To further redact your ads data when ad_storage
is denied
, set
ads_data_redaction
to true
.
gtag('set', 'ads_data_redaction', true);
When ads_data_redaction
is true
and ad_storage
is denied
, ad click
identifiers sent in network requests by Google Ads and Floodlight tags will be
redacted. Network requests will also be sent through a cookieless domain.
Asynchronous tools
If your consent tool loads asynchronously, it might not always run before your
Google Tags. To handle such situations, specify wait_for_update
along with a
millisecond value to control how long to wait before data is sent.

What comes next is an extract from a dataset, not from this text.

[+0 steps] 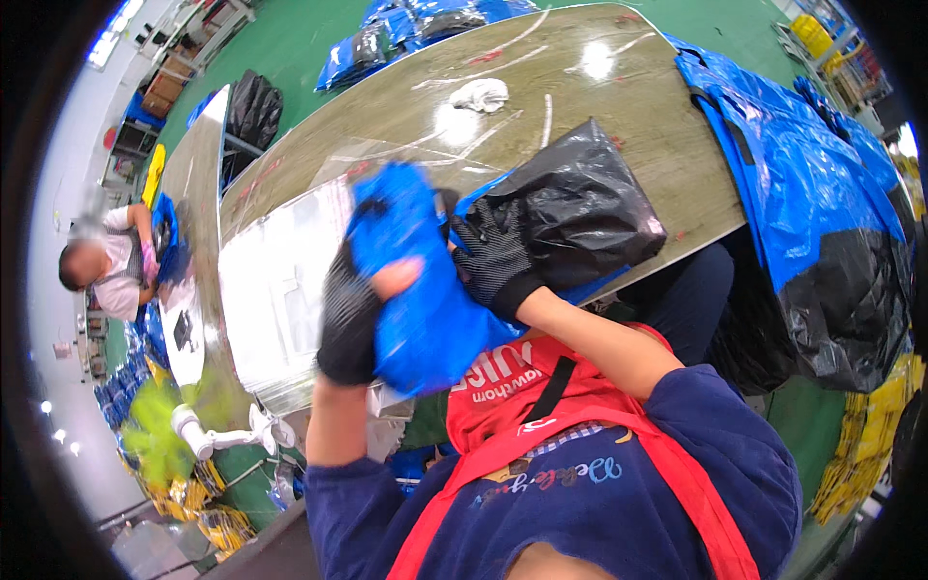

In the following example, ad_storage
defaults to denied
, and the consent
tool is given 500 milliseconds to call gtag('consent', 'update', ...)
before
tags fire:
gtag('consent', 'default', {
'ad_storage': 'denied',
'wait_for_update': 500
})
Tag Manager consent configuration features
Tag Manager includes several features that work together to help you manage how tags behave in response to consent settings. Tag Manager features a consent initialization trigger, tag settings for consent management, and a Consent Overview page. Several third-party consent management providers have built integrations with consent mode into their products. Learn more about Tag Manager consent features.
Legacy tag controls
If you use legacy Google tags, such as ga.js, analytics.js, or conversion.js, you should update to gtag.js or Google Tag Manager.